Other remedies to address the imbalance are the removal of search bias in favour of foreign media and YouTube and the promotion of vernacular and community media.

These digital platforms do not produce news themselves and cannot replace journalism’s role.

—  Competition Commission

Local authorities may face challenges in enforcing these rules if they come into effect. A recent measure in Australia, in effect since January, forces tech firms with Australian-based revenues in excess of $160m to pay for content or risk hefty tax bills. Such taxes will be waived if companies voluntarily strike deals with Australian media firms.
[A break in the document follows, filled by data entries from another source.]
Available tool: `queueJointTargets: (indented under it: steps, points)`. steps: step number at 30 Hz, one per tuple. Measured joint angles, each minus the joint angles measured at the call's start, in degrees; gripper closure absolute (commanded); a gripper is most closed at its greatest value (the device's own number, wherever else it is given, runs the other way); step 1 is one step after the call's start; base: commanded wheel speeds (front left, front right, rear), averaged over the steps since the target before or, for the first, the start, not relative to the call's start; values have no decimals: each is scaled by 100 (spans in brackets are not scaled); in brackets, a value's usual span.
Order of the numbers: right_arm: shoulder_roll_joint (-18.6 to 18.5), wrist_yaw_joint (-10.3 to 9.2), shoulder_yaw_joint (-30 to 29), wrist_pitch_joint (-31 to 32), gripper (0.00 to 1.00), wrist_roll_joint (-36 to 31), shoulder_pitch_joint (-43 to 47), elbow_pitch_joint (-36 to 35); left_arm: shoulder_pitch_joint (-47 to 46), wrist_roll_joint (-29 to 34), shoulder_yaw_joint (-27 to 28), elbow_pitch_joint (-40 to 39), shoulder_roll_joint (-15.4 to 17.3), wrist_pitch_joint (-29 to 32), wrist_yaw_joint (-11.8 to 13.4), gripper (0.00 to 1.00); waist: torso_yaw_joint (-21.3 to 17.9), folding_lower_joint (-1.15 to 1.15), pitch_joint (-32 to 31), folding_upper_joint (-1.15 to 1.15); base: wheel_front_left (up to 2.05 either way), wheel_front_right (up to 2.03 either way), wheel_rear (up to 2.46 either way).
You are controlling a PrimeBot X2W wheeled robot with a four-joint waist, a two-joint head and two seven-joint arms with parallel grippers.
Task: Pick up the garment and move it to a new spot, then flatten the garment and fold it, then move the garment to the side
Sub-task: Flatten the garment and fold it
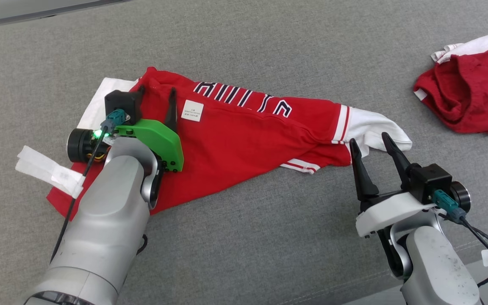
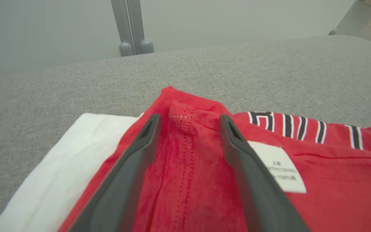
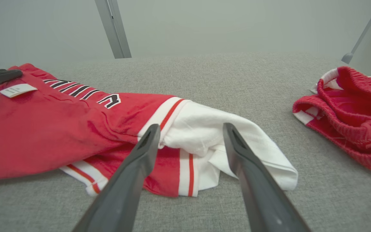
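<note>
Red shirt [image 1: 235, 135] lies spread across the middle of the grey surface [image 1: 269, 51], white sleeve [image 1: 375, 127] at its right end. Left end effector [image 1: 156, 90] is over the shirt's left end, fingers wide either side of a seam. Right end effector [image 1: 367, 139] is wide at the sleeve's near edge. A second red garment [image 1: 468, 93] lies well apart at far right, with bare surface between.

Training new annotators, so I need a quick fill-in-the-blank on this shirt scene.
1. The spread garment has a ____ body.
2. The left gripper straddles a seam, jaws ____.
3. The right gripper points at a ____ sleeve.
4. A crumpled second garment lies on the robot's ____ side.
Missing: red; open; white; right.
</note>
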Motion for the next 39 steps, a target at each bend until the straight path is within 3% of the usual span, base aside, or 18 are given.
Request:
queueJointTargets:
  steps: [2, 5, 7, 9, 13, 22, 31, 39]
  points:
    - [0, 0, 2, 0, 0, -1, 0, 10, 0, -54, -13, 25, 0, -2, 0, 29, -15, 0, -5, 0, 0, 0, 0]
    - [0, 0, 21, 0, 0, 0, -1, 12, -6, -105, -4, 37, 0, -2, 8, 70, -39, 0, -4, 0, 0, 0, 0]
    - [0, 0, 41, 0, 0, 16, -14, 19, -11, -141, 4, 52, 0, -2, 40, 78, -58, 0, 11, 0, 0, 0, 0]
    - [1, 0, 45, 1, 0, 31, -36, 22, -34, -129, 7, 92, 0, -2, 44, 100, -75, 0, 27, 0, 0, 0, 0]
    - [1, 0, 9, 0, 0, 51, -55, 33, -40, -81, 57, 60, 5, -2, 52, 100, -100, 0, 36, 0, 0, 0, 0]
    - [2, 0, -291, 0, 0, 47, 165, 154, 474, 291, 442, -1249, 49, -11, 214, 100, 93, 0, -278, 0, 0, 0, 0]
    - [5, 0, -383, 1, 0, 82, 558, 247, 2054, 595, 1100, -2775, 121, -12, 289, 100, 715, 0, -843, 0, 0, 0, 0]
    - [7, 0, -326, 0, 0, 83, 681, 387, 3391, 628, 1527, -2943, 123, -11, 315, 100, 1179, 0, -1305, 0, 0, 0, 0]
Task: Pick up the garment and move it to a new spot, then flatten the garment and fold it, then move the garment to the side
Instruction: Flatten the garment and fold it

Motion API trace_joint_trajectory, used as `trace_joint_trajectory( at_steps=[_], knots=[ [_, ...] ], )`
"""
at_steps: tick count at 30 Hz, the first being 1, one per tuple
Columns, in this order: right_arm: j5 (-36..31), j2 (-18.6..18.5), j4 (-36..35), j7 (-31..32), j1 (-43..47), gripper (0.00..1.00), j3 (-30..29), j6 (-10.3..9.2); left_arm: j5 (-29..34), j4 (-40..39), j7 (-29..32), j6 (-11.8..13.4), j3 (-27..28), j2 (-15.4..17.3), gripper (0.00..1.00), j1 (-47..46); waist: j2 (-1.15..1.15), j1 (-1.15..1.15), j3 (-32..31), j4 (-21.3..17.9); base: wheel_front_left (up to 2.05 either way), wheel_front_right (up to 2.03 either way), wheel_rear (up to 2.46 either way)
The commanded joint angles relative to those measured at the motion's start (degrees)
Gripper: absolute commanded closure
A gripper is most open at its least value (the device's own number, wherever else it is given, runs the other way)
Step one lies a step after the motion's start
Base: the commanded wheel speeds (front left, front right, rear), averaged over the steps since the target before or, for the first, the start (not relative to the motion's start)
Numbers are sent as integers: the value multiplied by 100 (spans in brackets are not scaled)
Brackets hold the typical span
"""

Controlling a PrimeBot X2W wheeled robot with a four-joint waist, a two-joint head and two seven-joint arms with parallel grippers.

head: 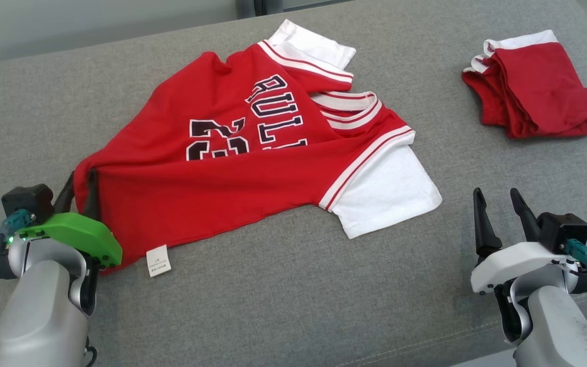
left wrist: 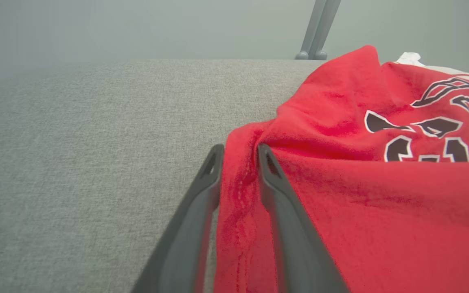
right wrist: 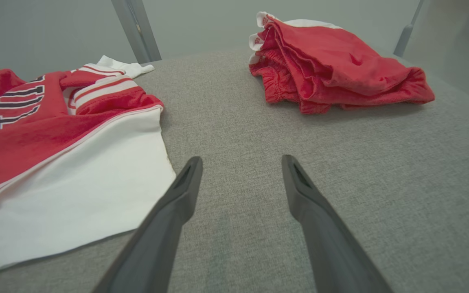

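Left gripper (head: 80, 184) sits low at the jersey's (head: 212, 173) lower-left corner, forearm rising from the bottom edge, fingers pinched together on a raised fold of red hem. Right gripper (head: 496, 196) is right of the jersey's white sleeve (head: 385, 191), fingers apart, holding nothing. The jersey lies rumpled on the grey cushion (head: 293, 295), with folded red shorts (head: 538, 97) well right of it. Print half folded under, label (head: 158, 260) text unreadable.

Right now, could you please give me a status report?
Left end effector shut on jersey edge. Right end effector open, empty. Folded red garment apart, far right.
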Motion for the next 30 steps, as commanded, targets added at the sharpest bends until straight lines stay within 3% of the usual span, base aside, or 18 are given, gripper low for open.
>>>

However, Meta, the Facebook and WhatsApp owner, has suggested it will not renew such deals when they expire, saying news makes up a tiny portion of its traffic.

In Canada and California, Meta and Google have chosen to remove links and block news-related content to avoid paying media companies. In addition, Meta is to stop “deprioritising news on the Facebook feed to restore referral traffic to the media from its peak with at least a 100% increase in referral traffic”. Meta and X are “to cease deprioritising news posts with links in the user feed”.

YouTube, owned by Google, should improve the ability of the media and broadcasters, including the SABC, “to monetise their content on its platform through increases in the revenue share to 70% and active promotion of higher value direct sales by the media”, the commission said.

Financial challenges

In SA, the financial challenges to commercial and community media as well as the public broadcaster have led to shrinking newsrooms, closed bureaus and news deserts outside the metros, the commission said.

“There is limited scope in SA for the majority to pay for news and subscription models are not an option for the public and community media. This threatens access to news and media diversity,” it said.

“While there are challenges that the media must face from the disruptive effect of digitalisation, the inquiry provisionally finds that these challenges are exacerbated by the conduct of platforms that hinder the ability of the news media to secure and monetise digital traffic. These digital platforms do not produce news themselves and cannot replace journalism’s role.”

A number of media houses have announced retrenchments to cope with the loss of advertising revenue, particularly for legacy businesses. Associated Media Publishing, which ran titles such as Cosmopolitan, has shut its doors, while Media24 closed the print editions of five newspapers, transitioning three of them into digital-only brands and putting hundreds of jobs on the line. Last September, Daily Maverick announced it would begin a cost-reduction exercise, aiming to cut about 15% of operating costs.

In the same month, Independent Media — owner of publications such as The Star, Cape Times and Isolezwe — announced retrenchments, citing substantially the same reasons as Daily Maverick about an unsustainable media industry.

Much of this has been attributed to the shift in the consumption of digital news sources as a result of smartphones and more affordable access to the internet.